» ACTIVITY:
In the entries that follow, repeat exactly the lines from the one that has "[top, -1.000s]" through the one that has "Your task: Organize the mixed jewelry", but omit pictures.

[Source records]

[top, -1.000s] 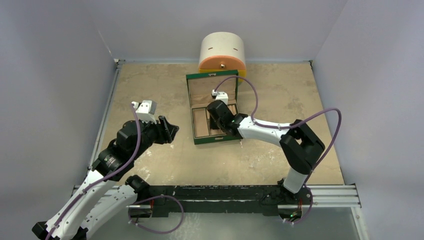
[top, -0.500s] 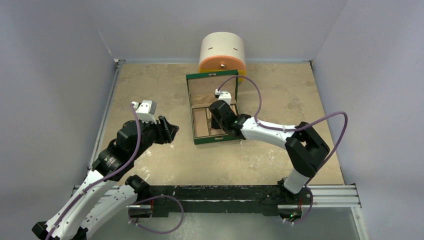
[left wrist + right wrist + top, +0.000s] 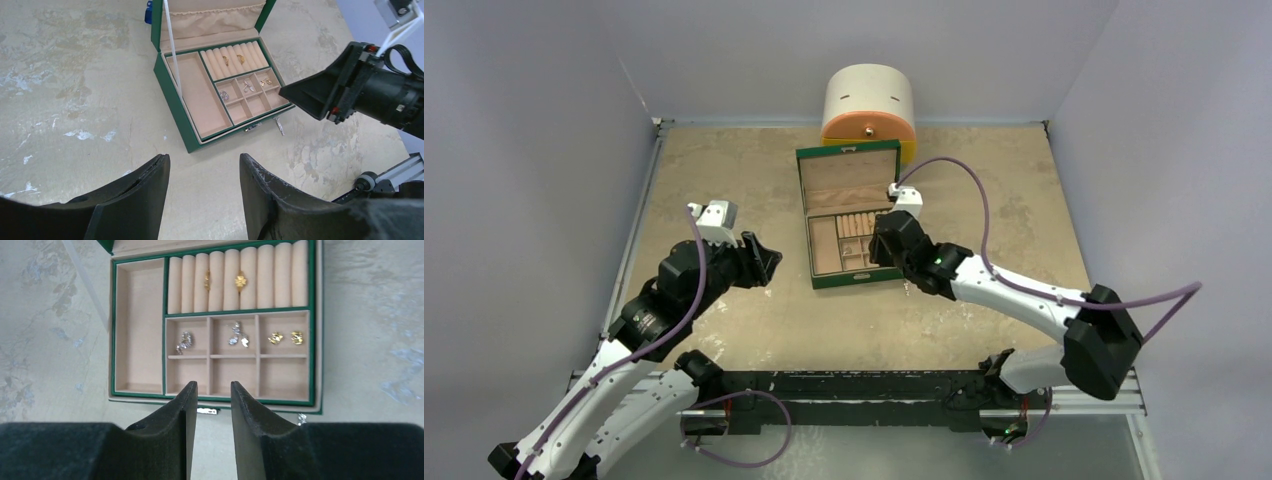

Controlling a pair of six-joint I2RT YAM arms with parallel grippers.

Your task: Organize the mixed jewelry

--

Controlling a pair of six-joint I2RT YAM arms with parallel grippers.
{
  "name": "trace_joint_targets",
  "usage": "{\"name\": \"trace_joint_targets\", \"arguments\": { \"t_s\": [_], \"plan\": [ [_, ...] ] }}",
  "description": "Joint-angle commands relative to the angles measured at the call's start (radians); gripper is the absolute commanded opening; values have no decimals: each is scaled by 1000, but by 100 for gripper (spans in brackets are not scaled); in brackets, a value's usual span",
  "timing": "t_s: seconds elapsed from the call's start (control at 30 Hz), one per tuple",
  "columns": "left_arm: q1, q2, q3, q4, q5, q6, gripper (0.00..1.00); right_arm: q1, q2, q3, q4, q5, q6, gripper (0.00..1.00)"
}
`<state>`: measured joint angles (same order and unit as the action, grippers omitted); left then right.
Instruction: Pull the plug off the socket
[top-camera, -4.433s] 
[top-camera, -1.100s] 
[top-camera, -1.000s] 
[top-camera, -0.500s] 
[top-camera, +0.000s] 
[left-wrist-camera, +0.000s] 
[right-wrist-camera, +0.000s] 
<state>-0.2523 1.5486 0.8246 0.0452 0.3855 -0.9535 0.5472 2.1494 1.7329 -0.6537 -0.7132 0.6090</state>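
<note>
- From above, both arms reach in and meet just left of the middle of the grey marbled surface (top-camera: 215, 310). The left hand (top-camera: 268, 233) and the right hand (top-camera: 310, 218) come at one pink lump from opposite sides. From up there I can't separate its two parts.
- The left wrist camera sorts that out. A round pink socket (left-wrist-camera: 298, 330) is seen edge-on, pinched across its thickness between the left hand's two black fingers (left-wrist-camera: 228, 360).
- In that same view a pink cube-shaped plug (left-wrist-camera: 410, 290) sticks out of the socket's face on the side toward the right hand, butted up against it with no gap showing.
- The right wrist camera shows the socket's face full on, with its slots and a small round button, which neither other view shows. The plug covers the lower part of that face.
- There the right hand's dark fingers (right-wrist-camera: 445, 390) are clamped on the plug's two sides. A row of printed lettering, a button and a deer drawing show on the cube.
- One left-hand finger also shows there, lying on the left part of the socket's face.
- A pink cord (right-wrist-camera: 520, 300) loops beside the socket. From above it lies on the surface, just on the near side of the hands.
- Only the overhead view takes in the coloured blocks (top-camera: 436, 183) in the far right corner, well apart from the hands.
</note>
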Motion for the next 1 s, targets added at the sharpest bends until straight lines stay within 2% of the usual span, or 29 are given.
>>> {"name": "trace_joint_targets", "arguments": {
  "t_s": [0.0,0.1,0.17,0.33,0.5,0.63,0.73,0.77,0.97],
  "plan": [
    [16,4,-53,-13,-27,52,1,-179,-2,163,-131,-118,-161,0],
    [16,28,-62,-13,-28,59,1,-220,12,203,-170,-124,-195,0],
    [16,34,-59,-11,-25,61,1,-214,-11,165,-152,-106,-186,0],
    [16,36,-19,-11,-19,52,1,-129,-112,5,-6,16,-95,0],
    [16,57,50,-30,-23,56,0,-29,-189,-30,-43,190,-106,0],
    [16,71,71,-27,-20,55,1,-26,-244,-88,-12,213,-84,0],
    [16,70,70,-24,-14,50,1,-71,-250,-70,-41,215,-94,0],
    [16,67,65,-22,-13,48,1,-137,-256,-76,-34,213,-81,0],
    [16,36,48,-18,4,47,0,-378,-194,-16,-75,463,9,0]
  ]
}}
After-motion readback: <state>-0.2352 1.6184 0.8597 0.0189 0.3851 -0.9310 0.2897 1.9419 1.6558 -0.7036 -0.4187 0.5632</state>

» RESULT OF THE TASK:
[top, -1.000s] 
[top, -0.500s] 
[left wrist + right wrist + top, +0.000s] 

Controlling a pair of six-joint I2RT YAM arms with parallel grippers.

Your task: Organize the mixed jewelry

What the exercise required has been answered in full.